How to use from
Docker Model Runner
docker model run hf.co/nics-efc/VPR-Sudoku
Quick Links

VPR overview

VPR-Sudoku

🌐 Project Page | 📝 Paper | 💻 Code

Model Description

This is the Sudoku-trained checkpoint from VPR: Verifiable Process Rewards for Agentic Reasoning, initialized from Qwen3-4B.
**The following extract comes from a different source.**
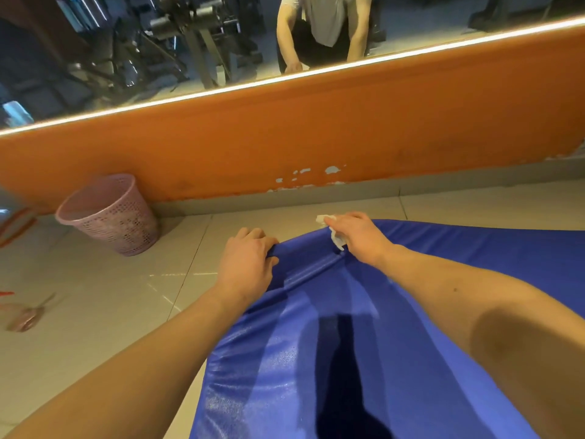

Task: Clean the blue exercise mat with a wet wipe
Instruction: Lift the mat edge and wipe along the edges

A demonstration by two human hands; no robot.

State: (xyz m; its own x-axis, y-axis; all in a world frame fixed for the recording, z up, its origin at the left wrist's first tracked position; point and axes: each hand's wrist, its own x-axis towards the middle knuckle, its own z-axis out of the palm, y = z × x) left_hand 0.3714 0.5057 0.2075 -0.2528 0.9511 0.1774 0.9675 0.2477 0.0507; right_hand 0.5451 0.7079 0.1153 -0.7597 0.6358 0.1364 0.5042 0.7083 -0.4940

VPR turns verifiable oracles into dense turn-level rewards for long-horizon agentic reasoning. This checkpoint is trained with constraint-based VPR on Sudoku, where a constraint oracle verifies whether each filled digit is consistent with the puzzle solution.

Overview

Reinforcement learning from verifiable rewards usually rewards only final success. In long-horizon agentic tasks, this creates a credit assignment problem: a trajectory may fail after many correct steps, or succeed despite flawed intermediate decisions.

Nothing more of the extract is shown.